Jusqu'ici tout va bien...

insertponceyfre... | September 29, 2009 - 17:53

attends j'ai pas fini

celticman | September 29, 2009 - 17:56

eyes, (full stop?) I also note you have a tendency to explain what happened-with a hyphen. You may not need this. It's up to you? As always. I liked your story.

insertponceyfre... | September 29, 2009 - 18:01

thank you celticman. Oh god I was just about to use another hyphen. I've changed the eyes thng. I will try to stop flinging them around, but it's hard. Hope your course is fun?

celticman | September 29, 2009 - 18:05

Thanks insert. Not really started yet. I'm just practising being creative just now, before I become fully creative later. You're writing is going well, with you at the centre and it winding around you, waiting to snag...:@

steven00 | September 29, 2009 - 22:20

I've just dropped by to pick up some hyphens.
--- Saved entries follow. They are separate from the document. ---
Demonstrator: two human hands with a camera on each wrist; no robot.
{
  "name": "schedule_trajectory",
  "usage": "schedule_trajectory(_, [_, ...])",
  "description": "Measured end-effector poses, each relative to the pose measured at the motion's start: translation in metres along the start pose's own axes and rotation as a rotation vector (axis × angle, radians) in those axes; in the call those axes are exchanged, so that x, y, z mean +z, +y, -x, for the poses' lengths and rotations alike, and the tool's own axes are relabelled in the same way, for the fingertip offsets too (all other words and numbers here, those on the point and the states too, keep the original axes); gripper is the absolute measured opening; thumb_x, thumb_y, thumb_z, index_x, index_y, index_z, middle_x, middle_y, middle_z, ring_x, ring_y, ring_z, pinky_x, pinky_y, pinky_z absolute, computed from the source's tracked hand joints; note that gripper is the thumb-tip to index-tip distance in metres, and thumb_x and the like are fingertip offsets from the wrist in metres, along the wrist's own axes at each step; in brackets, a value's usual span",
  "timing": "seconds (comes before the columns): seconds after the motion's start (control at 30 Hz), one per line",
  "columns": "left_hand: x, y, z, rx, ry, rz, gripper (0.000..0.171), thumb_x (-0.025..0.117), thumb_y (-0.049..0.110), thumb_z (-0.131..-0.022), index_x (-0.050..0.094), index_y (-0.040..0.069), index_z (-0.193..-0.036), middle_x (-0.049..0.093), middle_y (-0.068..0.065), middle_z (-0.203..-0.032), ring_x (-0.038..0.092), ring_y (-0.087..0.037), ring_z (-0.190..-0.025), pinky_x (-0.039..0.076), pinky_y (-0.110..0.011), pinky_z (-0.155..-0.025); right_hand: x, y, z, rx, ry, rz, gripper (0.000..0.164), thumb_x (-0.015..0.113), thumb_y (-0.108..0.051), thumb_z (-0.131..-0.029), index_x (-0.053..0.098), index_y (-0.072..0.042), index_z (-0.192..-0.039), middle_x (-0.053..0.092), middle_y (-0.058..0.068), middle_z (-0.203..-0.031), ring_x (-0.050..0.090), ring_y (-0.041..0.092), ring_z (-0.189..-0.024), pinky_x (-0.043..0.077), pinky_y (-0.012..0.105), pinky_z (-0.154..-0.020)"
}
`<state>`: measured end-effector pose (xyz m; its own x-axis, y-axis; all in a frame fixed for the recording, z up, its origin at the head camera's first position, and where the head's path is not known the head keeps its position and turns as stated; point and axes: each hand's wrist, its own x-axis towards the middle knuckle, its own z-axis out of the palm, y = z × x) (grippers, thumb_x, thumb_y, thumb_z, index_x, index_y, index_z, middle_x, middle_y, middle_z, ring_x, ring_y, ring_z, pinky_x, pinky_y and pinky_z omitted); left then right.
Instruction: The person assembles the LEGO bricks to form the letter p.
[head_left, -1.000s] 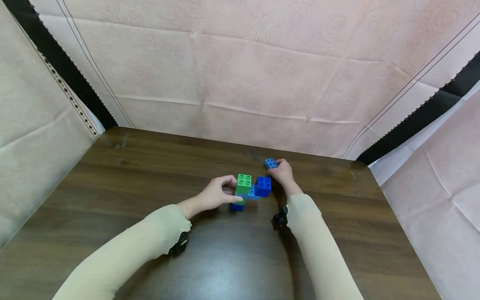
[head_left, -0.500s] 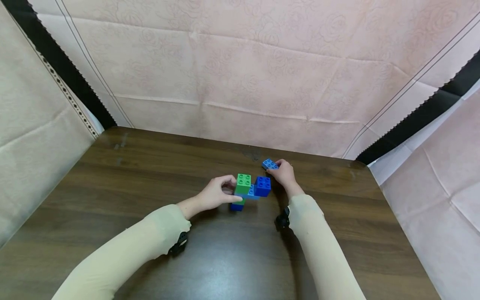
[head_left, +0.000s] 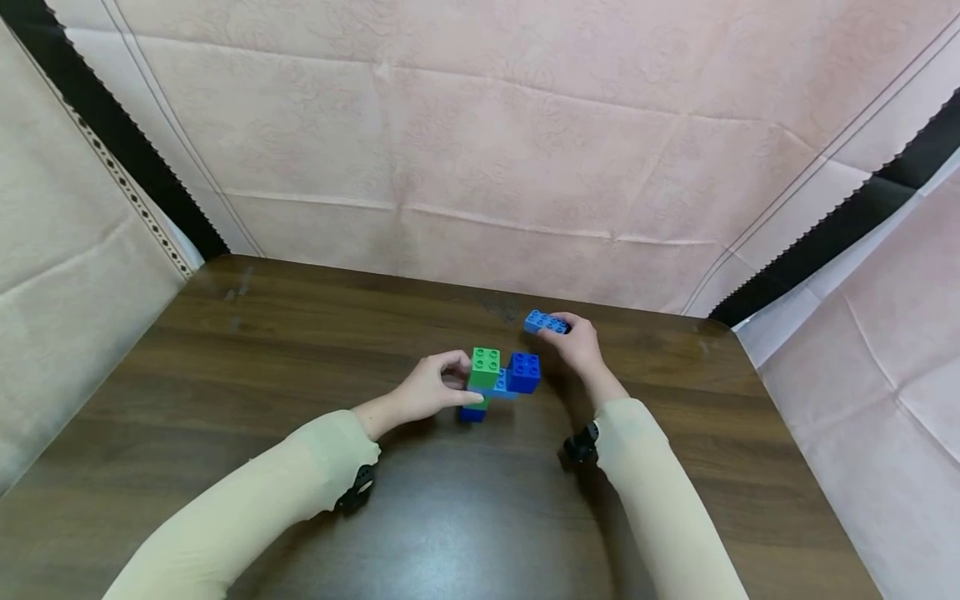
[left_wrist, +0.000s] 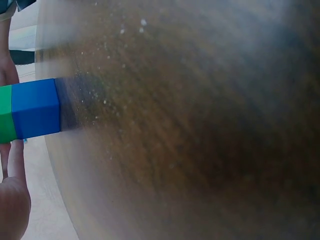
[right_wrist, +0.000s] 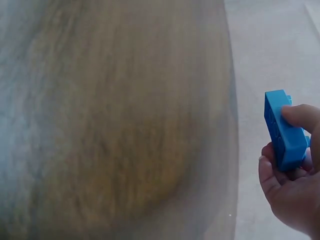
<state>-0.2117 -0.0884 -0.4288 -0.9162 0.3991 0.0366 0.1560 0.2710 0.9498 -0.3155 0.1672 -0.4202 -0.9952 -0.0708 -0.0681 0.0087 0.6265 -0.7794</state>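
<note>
A joined stack of toy building bricks stands at the middle of the table, and my left hand (head_left: 423, 389) holds it from the left between thumb and fingers. Its top left is a green brick (head_left: 484, 367); a dark blue brick (head_left: 524, 372) sits at its right end. Both rest on a light blue brick (head_left: 501, 386), with green and dark blue at the foot (head_left: 472, 414). In the left wrist view that lowest blue brick (left_wrist: 37, 108) shows large. Behind and to the right, my right hand (head_left: 581, 346) pinches a long light blue brick (head_left: 546, 322), seen from its side in the right wrist view.
The brown wooden table (head_left: 300, 333) runs back to a pale patterned cloth (head_left: 510, 167). Cloth also hangs at the left and right, with black strips at the corners. A dark wrist camera (head_left: 581, 445) is worn at each sleeve.
My right hand has shifted slightly right, and the long light blue brick has turned so more of its length shows. The left hand and the stack stay nearly where they were.
</note>
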Motion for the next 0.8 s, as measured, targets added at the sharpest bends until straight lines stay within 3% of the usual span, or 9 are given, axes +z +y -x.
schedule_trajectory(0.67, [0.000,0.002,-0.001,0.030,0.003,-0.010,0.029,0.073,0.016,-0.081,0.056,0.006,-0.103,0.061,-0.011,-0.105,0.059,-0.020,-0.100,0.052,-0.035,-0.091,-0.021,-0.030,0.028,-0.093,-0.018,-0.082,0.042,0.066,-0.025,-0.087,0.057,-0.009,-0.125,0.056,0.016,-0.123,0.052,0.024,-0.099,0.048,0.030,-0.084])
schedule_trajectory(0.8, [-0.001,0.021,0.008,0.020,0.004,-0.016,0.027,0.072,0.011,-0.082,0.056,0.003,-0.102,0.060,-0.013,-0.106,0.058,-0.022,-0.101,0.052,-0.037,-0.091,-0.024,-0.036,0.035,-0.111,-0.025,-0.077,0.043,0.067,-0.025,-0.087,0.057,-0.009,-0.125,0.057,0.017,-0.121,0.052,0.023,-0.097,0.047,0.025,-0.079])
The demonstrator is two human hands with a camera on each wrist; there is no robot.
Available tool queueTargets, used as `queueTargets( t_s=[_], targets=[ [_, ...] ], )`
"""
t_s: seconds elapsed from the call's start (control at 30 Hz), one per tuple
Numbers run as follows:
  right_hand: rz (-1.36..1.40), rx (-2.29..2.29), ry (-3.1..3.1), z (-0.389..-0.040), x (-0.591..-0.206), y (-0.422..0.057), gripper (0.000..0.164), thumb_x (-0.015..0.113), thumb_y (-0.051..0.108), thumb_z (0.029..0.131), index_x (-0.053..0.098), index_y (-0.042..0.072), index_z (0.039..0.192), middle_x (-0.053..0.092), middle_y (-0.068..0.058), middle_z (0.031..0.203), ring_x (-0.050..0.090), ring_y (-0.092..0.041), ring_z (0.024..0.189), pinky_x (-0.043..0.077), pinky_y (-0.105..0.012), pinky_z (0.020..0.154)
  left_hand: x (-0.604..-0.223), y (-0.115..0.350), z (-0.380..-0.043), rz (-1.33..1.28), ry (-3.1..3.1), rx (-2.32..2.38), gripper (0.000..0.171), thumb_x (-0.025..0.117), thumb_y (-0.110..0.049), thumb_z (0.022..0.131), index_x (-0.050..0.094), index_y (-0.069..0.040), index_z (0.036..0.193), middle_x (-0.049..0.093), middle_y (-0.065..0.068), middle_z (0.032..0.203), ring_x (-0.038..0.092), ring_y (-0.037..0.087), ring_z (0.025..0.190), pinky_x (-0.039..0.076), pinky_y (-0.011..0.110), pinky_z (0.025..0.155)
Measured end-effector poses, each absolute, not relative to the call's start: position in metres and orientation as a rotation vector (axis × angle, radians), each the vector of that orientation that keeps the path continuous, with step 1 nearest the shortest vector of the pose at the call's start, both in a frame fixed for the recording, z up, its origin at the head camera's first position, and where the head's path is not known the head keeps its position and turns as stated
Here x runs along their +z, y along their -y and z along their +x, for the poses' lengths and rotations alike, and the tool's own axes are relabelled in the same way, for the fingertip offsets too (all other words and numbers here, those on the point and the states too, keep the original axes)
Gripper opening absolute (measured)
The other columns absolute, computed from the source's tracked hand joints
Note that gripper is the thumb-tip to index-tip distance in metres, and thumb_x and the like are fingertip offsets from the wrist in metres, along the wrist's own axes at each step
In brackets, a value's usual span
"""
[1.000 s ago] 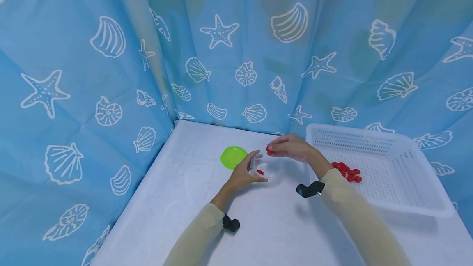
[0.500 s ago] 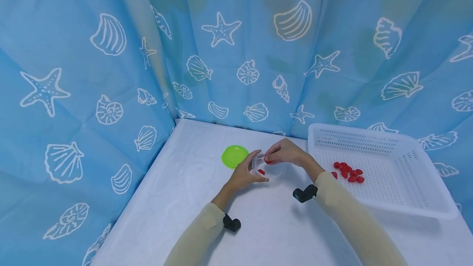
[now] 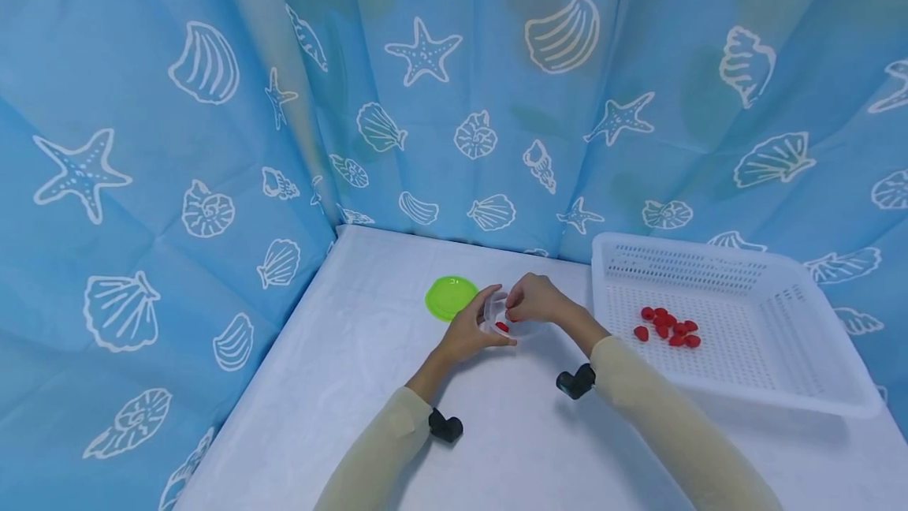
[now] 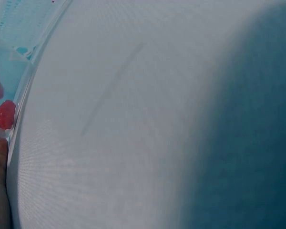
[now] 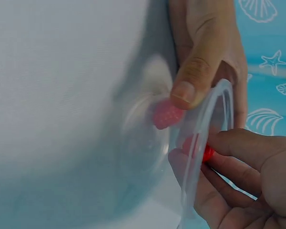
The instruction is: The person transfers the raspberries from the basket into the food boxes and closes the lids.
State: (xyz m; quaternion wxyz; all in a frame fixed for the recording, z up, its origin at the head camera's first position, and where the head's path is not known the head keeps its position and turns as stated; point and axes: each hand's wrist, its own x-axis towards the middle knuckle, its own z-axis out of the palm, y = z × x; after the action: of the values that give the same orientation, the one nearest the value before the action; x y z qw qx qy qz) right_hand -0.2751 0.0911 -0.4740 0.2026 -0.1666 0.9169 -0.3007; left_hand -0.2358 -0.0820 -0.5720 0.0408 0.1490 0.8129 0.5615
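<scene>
Clear plastic forms the tub (image 5: 145, 136) in your left hand (image 3: 466, 335), its fingers and thumb spread wide and curved round opposite sides of it. From the right wrist view, your left thumb lies on the outside of the wall, just beside the raspberry in the tub (image 5: 167, 114), a red one seen through the plastic. Whether the tub touches the white tablecloth (image 3: 340, 361) beneath, you cannot tell from these views.

Your right hand (image 3: 537, 298) has its fingertips drawn close together, thumb against fingers, pinching a second berry, the held raspberry (image 5: 208, 152). That one sits at the tub's mouth, partly seen through the rim, with some of your fingertips inside.

To your right stands a white perforated basket (image 3: 752, 345), well apart from the tub. On its floor lie more raspberries (image 3: 679, 330), bunched toward the left side, one slightly apart from the rest. Just beyond your left hand, a lime-green round lid (image 3: 447, 298) lies flat on the cloth.

Both your forearms wear beige sleeves (image 3: 383, 448), with a black wrist camera (image 3: 445, 426) on each. Behind everything hangs a blue curtain (image 3: 426, 148) printed with white shells and starfish.
</scene>
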Motion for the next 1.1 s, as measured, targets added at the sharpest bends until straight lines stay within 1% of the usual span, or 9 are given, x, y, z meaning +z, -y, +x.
queueTargets(
  t_s=[0.13,0.3,0.57,0.7,0.83,0.93,1.0,1.1],
  targets=[
    [-0.473,-0.791,-2.598,-0.272,-0.473,-0.088,0.013,0.075,0.009,0.083,0.074,0.002,0.094,0.069,-0.004,0.085,0.062,-0.018,0.078,0.057,-0.031,0.073,-0.571,0.082,-0.236,0.466,-2.490,1.728,0.095,0.088,-0.031,0.071,0.036,-0.027,0.150,0.043,-0.012,0.146,0.043,0.016,0.134,0.046,0.037,0.100],
    [-0.459,-0.779,-2.612,-0.272,-0.481,-0.087,0.015,0.077,0.010,0.082,0.074,0.003,0.095,0.068,-0.004,0.084,0.062,-0.017,0.077,0.057,-0.030,0.073,-0.574,0.083,-0.236,0.477,-2.492,1.722,0.095,0.088,-0.031,0.071,0.036,-0.027,0.150,0.043,-0.011,0.146,0.043,0.017,0.134,0.045,0.038,0.101],
    [-0.441,-0.831,-2.639,-0.271,-0.468,-0.097,0.024,0.074,0.016,0.086,0.073,0.003,0.105,0.070,-0.006,0.096,0.064,-0.020,0.086,0.057,-0.034,0.077,-0.574,0.082,-0.236,0.481,-2.486,1.733,0.094,0.088,-0.029,0.072,0.037,-0.027,0.150,0.044,-0.013,0.145,0.043,0.015,0.134,0.045,0.037,0.102],
    [-0.455,-0.929,-2.659,-0.272,-0.456,-0.113,0.024,0.073,0.020,0.088,0.073,0.006,0.108,0.071,-0.006,0.101,0.065,-0.022,0.091,0.057,-0.035,0.080,-0.573,0.082,-0.236,0.482,-2.486,1.731,0.095,0.088,-0.031,0.071,0.036,-0.028,0.150,0.047,-0.017,0.143,0.041,0.011,0.135,0.043,0.036,0.104],
    [-0.395,-1.073,-2.640,-0.273,-0.438,-0.135,0.026,0.071,0.026,0.089,0.073,0.011,0.110,0.071,-0.005,0.106,0.066,-0.025,0.097,0.055,-0.042,0.087,-0.573,0.081,-0.237,0.485,-2.488,1.735,0.094,0.088,-0.031,0.071,0.037,-0.028,0.150,0.050,-0.017,0.140,0.040,0.008,0.135,0.041,0.036,0.105],
    [-0.357,-1.191,-2.594,-0.276,-0.427,-0.157,0.033,0.072,0.031,0.089,0.071,0.010,0.115,0.070,-0.008,0.109,0.066,-0.027,0.102,0.052,-0.046,0.092,-0.573,0.081,-0.237,0.475,-2.500,1.727,0.094,0.089,-0.031,0.071,0.037,-0.028,0.149,0.051,-0.017,0.139,0.040,0.009,0.135,0.041,0.036,0.105],
    [-0.322,-1.253,-2.571,-0.279,-0.422,-0.173,0.040,0.073,0.035,0.088,0.069,0.010,0.119,0.069,-0.009,0.112,0.066,-0.027,0.103,0.050,-0.047,0.094,-0.573,0.080,-0.237,0.470,-2.506,1.720,0.094,0.089,-0.030,0.071,0.038,-0.028,0.149,0.050,-0.017,0.139,0.041,0.010,0.135,0.042,0.036,0.105],
    [-0.254,-1.337,-2.530,-0.282,-0.416,-0.199,0.047,0.073,0.037,0.088,0.064,0.008,0.124,0.067,-0.013,0.116,0.065,-0.027,0.107,0.048,-0.047,0.096,-0.574,0.080,-0.237,0.471,-2.503,1.717,0.094,0.089,-0.030,0.071,0.037,-0.028,0.149,0.050,-0.016,0.140,0.041,0.010,0.135,0.042,0.035,0.104]
  ],
)
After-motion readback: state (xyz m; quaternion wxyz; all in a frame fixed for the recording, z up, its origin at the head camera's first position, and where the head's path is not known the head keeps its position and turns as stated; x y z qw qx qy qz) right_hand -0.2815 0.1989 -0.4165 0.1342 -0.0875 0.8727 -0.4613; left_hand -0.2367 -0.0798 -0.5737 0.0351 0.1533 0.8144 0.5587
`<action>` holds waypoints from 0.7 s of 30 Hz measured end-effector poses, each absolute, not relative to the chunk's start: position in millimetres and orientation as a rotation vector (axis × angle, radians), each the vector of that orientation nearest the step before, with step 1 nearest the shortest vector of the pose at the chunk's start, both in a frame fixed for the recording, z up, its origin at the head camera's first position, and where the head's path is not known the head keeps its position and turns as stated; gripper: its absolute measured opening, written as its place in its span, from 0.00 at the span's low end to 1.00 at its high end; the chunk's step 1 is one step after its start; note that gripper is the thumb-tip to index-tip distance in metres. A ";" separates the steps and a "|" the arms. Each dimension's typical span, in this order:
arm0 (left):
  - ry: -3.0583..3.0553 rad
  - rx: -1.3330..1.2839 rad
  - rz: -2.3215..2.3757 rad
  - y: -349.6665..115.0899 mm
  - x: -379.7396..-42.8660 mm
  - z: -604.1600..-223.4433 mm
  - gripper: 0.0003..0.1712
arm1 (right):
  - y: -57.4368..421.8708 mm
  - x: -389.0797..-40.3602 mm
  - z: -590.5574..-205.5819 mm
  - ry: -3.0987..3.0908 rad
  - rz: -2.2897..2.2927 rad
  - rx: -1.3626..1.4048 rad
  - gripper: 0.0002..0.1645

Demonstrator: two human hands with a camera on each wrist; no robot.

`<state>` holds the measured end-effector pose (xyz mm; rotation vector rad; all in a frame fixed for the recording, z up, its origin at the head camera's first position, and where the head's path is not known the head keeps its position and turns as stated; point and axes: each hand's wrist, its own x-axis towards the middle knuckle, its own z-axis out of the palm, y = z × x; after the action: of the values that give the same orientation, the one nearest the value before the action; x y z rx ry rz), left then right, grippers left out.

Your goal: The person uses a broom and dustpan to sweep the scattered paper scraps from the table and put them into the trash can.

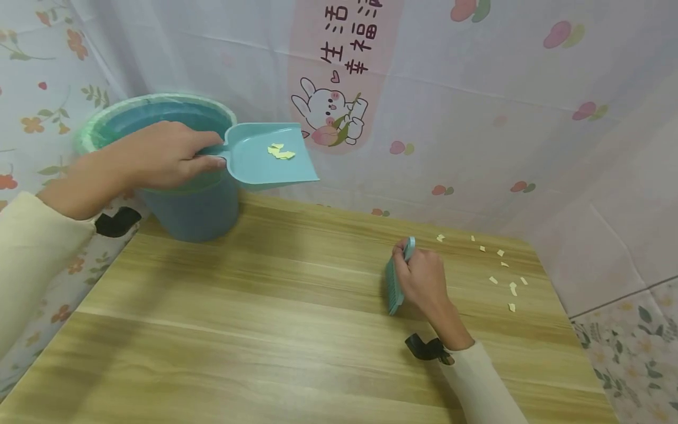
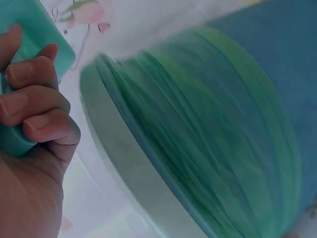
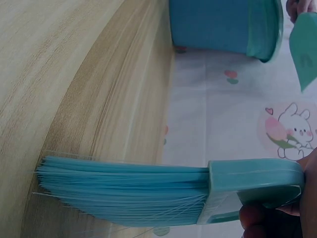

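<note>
My left hand grips the handle of a light teal dustpan, held up beside the rim of a blue bin. A few pale yellow paper scraps lie in the pan. In the left wrist view, curled fingers wrap the dustpan handle. My right hand holds a small teal hand brush low over the wooden table. Its blue bristles point down toward the tabletop in the right wrist view. More paper scraps are scattered to the right of the brush.
The blue bin, lined with a green bag, stands at the table's back left corner. A printed curtain hangs along the back edge of the wooden table.
</note>
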<state>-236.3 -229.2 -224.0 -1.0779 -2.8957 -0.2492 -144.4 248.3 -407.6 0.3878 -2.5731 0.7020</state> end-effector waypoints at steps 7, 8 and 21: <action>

I like them, in moderation. If you're elaborating on what went before you can use semi-colons, but some people don't like those either. You can't please everybody.

Miss_D_Meaner | September 29, 2009 - 23:41

Another good read. Enjoyed it once again.

insertponceyfre... | September 30, 2009 - 03:15

cman - I hope your practising is going well then. do you plan to put on a floopy cravat and buy a hookah when you start full-time? I think it would impress the other students. I'm glad you're still enjoying my stuff. I am too. Sometimes I get stuck, but luckily not for long

insertponceyfre... | September 30, 2009 - 03:23

thank you Miss d, I am glad you liked it

Steven00 - please - help yourself - I have loads to spare as you can see. At one point in my life I knew all the rules. I think I may have lost them in my shopping list and email phase (the last 20 years of my life). I will see what I can do about finding them again. Not so keen on semi-colons; no idea why.

Ewan | September 30, 2009 - 07:41

Regarding hyphens, IPFNH is using dashes, (hyphens
are used to connect two or more words, for example, "thirty-odd people", where not doing so might confuse, or for indicating a word divided at the end of a line by the demands of typesetting.

Although dashes have been around for a long time and have always been used so, they have become more fashionable for enclosing explicatory digressions than parentheses, which tend to hold the reader's eye up more. I am a dedicated (over)user of dashes myself - but you knew that - Fowler says:

"dashes ... are often used to show that what is between them is to be read parenthetically."

and

"Just as commonly a dash is used to precede an explanation or elaboration on something just said."

A hyphen should appear shorter on the page than a dash.

I'll go and lie down now. I expect everyone needs a cup of tea.

threeleafshamrock | September 30, 2009 - 10:35

Another entertaining read IPFNH...I'll swap you 2 semi-colons for 4 hyphens? ;) Well done on this one.

insertponceyfre... | September 30, 2009 - 10:49

Ewan thank you so much for taking the time to explain all that. I will have to cut and paste it somewhere useful. So it's a dash and dashes are the new black. Brilliant! Not brain dead, just chic and up to date. You should start a helpline - I would call at least once a day.

Chris, thank you for reading it - I'm glad you enjoyed. You can't have any hyphens, but help yourself to dashes, I have plenty.